Construction Trends and the Economy

South Maui HomesIn a time of such economic transition, it can be hard to get a clear assessment of where we stand, not just on a state level, but on a national level as well. The construction market can tell us a whole lot about conditions in various industries, and there are some recent reports pointing to areas of growth and stagnancy on that score.

According to various home builders, construction companies and architects, nonresidential construction is beginning to pick up because businesses are gaining confidence and pushing toward growth. Home building is still a bit behind, presumably due to low wage growth. The nation has seen a healthy increase in employment, but pay rates are pretty flat. For that reason, first-time home buyers and young adults are less inclined to buy a home. Houses sold to first-time home buyers are down to 28 percent nationwide, compared to 40 percent, which analysts consider the normal rate.

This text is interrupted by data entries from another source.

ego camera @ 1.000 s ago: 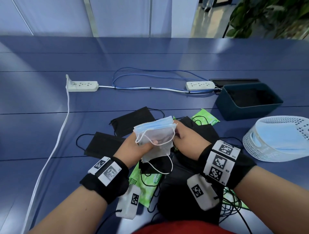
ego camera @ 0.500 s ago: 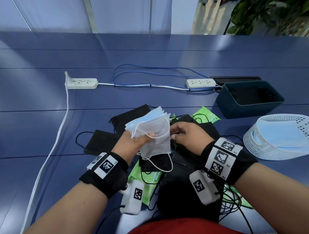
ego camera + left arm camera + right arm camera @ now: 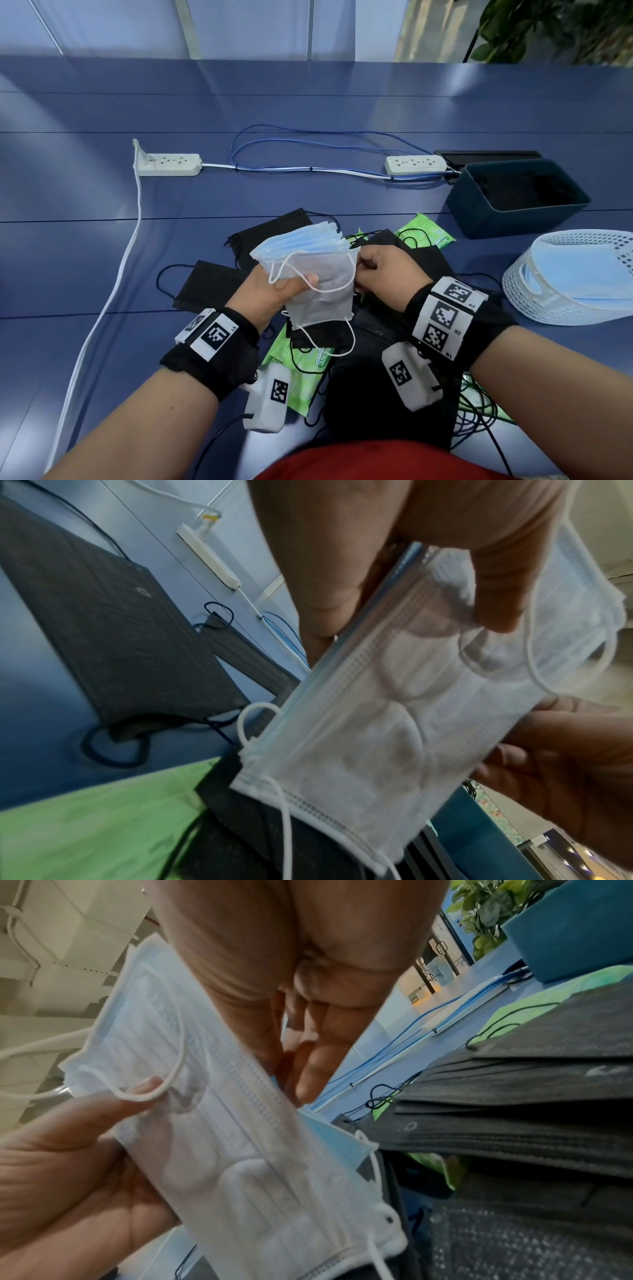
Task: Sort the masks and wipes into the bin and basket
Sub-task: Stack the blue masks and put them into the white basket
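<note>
While the left hand point(image 3: 274, 291) grips a stack of blue masks point(image 3: 308, 274) above the pile, thumb pressed across the white face and fingers curled behind, the right hand point(image 3: 383, 270) pinches the stack's edge at 3 o'clock with curled fingertips. To do this step well, I judge the stack should be squared up and the dangling ear loops point(image 3: 329, 339) gathered in before it travels, so that none snags the black masks point(image 3: 212, 287) or green wipe packets point(image 3: 308, 370) beneath. The likely goal is the white basket point(image 3: 534, 308) at 3 o'clock, which already holds a blue mask; the dark bin point(image 3: 486, 212) sits at 2 o'clock. How many masks are in the stack cannot be counted. The bin's contents are too dark to read, and the basket is cut off by the frame edge. Packets under the black masks are mostly covered.
</note>
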The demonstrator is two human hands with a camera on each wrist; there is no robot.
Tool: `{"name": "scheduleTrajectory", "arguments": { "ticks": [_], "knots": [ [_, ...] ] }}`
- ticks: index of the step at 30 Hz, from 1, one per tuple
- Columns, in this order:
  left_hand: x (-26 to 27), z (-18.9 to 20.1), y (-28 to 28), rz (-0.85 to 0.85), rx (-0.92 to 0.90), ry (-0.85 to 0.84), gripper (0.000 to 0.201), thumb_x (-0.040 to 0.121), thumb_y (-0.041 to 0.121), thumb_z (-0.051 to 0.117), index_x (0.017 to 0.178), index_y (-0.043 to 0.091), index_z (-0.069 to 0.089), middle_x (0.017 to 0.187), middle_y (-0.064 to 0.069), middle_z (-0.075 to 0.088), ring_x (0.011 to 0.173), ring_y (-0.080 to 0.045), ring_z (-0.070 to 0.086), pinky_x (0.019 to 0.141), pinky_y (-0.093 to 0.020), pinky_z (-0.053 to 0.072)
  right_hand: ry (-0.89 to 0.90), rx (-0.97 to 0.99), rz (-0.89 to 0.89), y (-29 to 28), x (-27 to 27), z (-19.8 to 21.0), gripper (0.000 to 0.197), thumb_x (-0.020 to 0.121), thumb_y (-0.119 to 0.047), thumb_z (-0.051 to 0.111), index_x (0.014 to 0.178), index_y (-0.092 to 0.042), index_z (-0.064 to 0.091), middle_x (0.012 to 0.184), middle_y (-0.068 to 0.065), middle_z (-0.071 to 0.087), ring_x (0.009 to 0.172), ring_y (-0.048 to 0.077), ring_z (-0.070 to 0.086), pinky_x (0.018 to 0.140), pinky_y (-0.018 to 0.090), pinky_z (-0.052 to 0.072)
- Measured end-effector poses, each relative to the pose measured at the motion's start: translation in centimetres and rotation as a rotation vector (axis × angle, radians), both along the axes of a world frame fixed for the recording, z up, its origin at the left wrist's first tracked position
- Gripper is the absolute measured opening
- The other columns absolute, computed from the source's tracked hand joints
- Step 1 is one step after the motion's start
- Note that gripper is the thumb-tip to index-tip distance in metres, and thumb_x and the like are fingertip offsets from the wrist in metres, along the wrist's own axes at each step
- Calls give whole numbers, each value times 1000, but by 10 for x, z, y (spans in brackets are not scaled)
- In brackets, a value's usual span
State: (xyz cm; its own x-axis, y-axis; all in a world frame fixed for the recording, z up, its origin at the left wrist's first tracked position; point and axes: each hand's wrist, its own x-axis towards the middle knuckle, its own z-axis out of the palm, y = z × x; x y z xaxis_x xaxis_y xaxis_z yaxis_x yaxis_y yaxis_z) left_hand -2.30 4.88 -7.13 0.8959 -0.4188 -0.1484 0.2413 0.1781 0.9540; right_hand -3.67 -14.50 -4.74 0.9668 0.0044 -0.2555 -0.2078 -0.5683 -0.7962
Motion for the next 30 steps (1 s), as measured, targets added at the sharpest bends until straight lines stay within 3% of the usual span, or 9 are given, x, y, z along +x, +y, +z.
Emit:
{"name": "scheduleTrajectory", "arguments": {
  "ticks": [3,7,10,13,15,19,22,27,30],
  "knots": [
    [0,0,2,-16,22,8,35,67,17,79,101,22,73,111,-6,71,106,-25,66,90,-34,53,15,-16,22,-2,2,-3,25,78,6,50,89,-5,70,79,19,70,62,18,61,71,38,55],
    [0,-1,2,-10,97,6,48,69,14,79,114,9,64,111,-6,71,106,-23,66,95,-37,51,62,-8,53,-1,-2,-7,31,83,6,52,74,-20,67,71,14,65,68,26,60,77,43,55],
    [1,3,1,-22,156,-26,39,76,6,75,112,15,63,108,0,72,103,-16,67,94,-33,51,90,139,-9,2,-5,-12,39,86,10,47,78,-25,62,77,14,54,68,27,55,64,36,55],
    [3,5,0,-45,202,-77,32,81,6,70,110,17,64,105,6,73,99,-10,68,85,-21,53,116,150,-36,0,-4,-17,29,87,13,42,93,-6,63,76,15,52,61,25,52,52,22,48],
    [5,4,-1,-42,239,-89,28,84,8,67,109,19,64,100,12,73,95,-5,68,79,-15,52,145,178,-49,-4,-2,-18,24,89,12,38,95,2,59,73,14,52,61,22,52,55,22,46],
    [9,2,-1,-39,312,-107,20,89,15,62,108,18,65,93,14,73,89,-1,68,74,-11,49,115,258,-145,-12,-4,-9,28,98,-3,40,77,-16,53,75,2,60,69,13,58,62,18,50],
    [8,2,-4,-51,348,-117,19,90,18,61,108,16,66,94,13,73,88,1,68,71,-8,48,-32,254,-144,-19,-7,4,22,97,-11,44,80,-19,56,78,-2,63,77,14,61,77,29,53],
    [6,8,-17,-99,359,-152,26,86,31,65,111,25,66,106,10,72,102,-5,65,87,-21,50,-354,119,-78,-20,-19,36,23,94,-41,43,108,-27,54,98,-22,59,90,-14,54,88,13,41],
    [1,15,-31,-174,353,-180,22,86,35,64,108,29,65,100,13,73,98,-3,66,85,-20,50,-366,-124,94,-20,-25,54,52,85,-53,52,131,-29,45,127,-16,53,118,-2,49,100,19,38]
  ]
}}
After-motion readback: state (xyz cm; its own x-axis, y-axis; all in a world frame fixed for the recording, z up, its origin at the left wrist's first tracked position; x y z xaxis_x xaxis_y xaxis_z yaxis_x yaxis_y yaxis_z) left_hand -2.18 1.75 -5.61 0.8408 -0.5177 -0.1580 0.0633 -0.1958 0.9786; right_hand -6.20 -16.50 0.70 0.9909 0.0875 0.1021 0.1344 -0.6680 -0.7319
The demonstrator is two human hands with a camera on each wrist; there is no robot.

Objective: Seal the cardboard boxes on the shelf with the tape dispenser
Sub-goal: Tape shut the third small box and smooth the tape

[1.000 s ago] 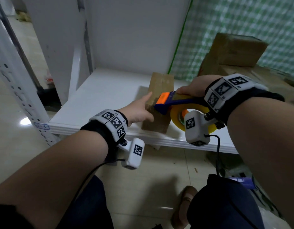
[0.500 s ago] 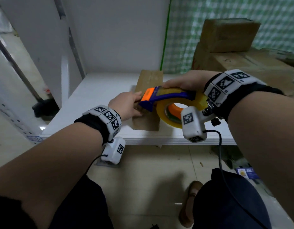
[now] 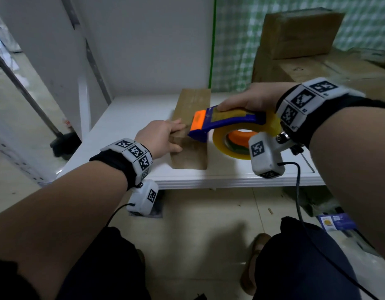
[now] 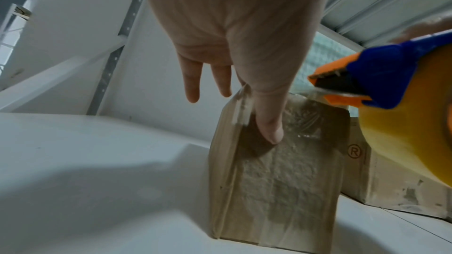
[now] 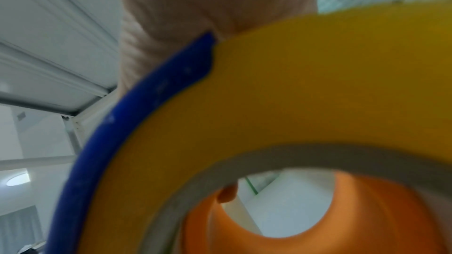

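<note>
- The long, narrow brown cardboard box [image 3: 192,128] lies near the front of the white shelf board [image 3: 131,118], its long axis running away from the person.
- The left hand [image 3: 160,138] rests at the box's near left edge, thumb pressed flat on the near end face, fingers fairly straight.
- The right hand [image 3: 252,98] is wrapped around the blue-and-orange tape dispenser with a yellowish tape roll [image 3: 228,124]; the nose sits just above the box's near top, right of the left hand's fingers.
- Judged: the pull must run along the box's length.
- The right wrist view is filled by the roll. Whether the blade touches the cardboard cannot be told.
</note>
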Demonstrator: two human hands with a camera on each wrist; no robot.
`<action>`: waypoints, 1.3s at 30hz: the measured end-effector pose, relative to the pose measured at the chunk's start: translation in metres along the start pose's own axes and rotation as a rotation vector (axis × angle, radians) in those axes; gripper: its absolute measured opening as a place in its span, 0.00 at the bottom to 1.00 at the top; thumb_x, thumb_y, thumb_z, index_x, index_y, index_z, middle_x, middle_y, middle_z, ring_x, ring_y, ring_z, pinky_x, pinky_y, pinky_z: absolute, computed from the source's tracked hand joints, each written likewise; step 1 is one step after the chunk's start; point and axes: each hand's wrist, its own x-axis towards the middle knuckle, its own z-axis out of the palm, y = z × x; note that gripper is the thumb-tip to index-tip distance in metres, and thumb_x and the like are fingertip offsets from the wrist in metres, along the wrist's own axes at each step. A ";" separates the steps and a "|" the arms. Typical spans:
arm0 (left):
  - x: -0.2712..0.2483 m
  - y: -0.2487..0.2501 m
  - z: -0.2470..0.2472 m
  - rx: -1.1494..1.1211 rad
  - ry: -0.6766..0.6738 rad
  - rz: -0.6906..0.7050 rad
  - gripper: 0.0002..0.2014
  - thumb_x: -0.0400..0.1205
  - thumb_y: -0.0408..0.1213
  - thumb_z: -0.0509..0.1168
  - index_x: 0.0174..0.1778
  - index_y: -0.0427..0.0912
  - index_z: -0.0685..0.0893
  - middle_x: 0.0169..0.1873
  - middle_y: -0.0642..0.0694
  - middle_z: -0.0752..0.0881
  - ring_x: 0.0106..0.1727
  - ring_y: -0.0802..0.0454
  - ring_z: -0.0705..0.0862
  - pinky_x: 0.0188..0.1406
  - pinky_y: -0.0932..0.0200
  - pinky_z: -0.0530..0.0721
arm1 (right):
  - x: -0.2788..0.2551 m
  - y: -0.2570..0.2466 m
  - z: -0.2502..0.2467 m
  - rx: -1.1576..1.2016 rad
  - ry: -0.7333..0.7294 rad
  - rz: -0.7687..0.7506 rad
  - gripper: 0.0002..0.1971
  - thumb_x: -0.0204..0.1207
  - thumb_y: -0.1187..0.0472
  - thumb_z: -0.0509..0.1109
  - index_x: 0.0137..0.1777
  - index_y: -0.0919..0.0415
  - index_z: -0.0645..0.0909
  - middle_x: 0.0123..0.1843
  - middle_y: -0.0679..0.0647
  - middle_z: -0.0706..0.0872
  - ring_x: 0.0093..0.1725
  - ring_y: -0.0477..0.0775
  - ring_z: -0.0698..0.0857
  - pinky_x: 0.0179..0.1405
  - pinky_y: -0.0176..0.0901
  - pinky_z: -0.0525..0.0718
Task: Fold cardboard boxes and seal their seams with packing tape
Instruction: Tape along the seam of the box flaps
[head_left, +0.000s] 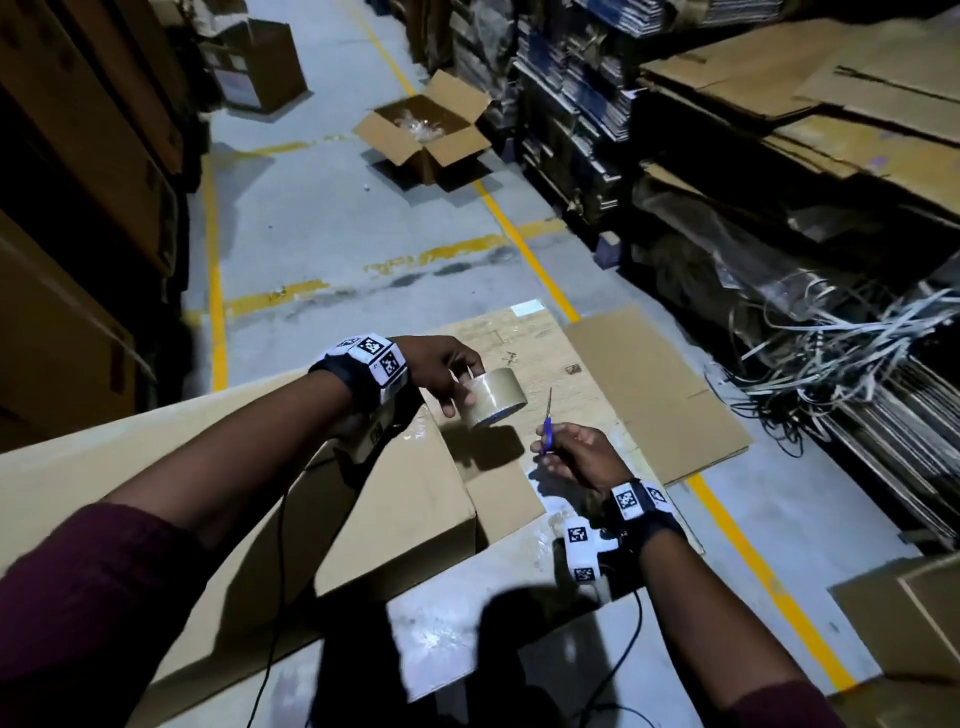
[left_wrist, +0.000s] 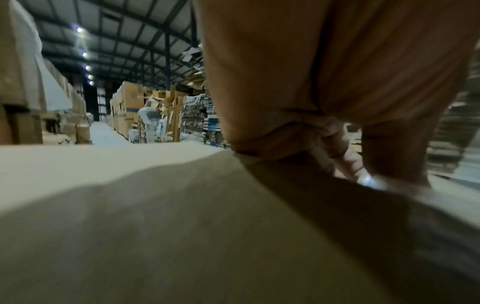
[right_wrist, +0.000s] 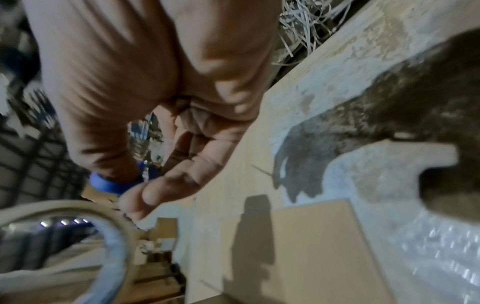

Another factor that's challenging the economy is a lack of skilled workers, which is true of home builders. Labor shortages are an inhibiting issue in construction because many skilled workers have left for other kinds of work, and haven't been returning. That may be slowing new home construction, but at least we know that in Hawaii, low inventory is a major impetus for change in that regard.

Architecture is picking up, most likely due to the nonresidential construction growth that comes with businesses being confident enough to grow. That means the construction of new facilities. Commercial construction is expected to grow by about 10 percent this year.

Lastly, institutional construction for projects like health care and education facilities are lagging, which is simply attributed to state and local governments getting their finances stabilized in the wake of the recession.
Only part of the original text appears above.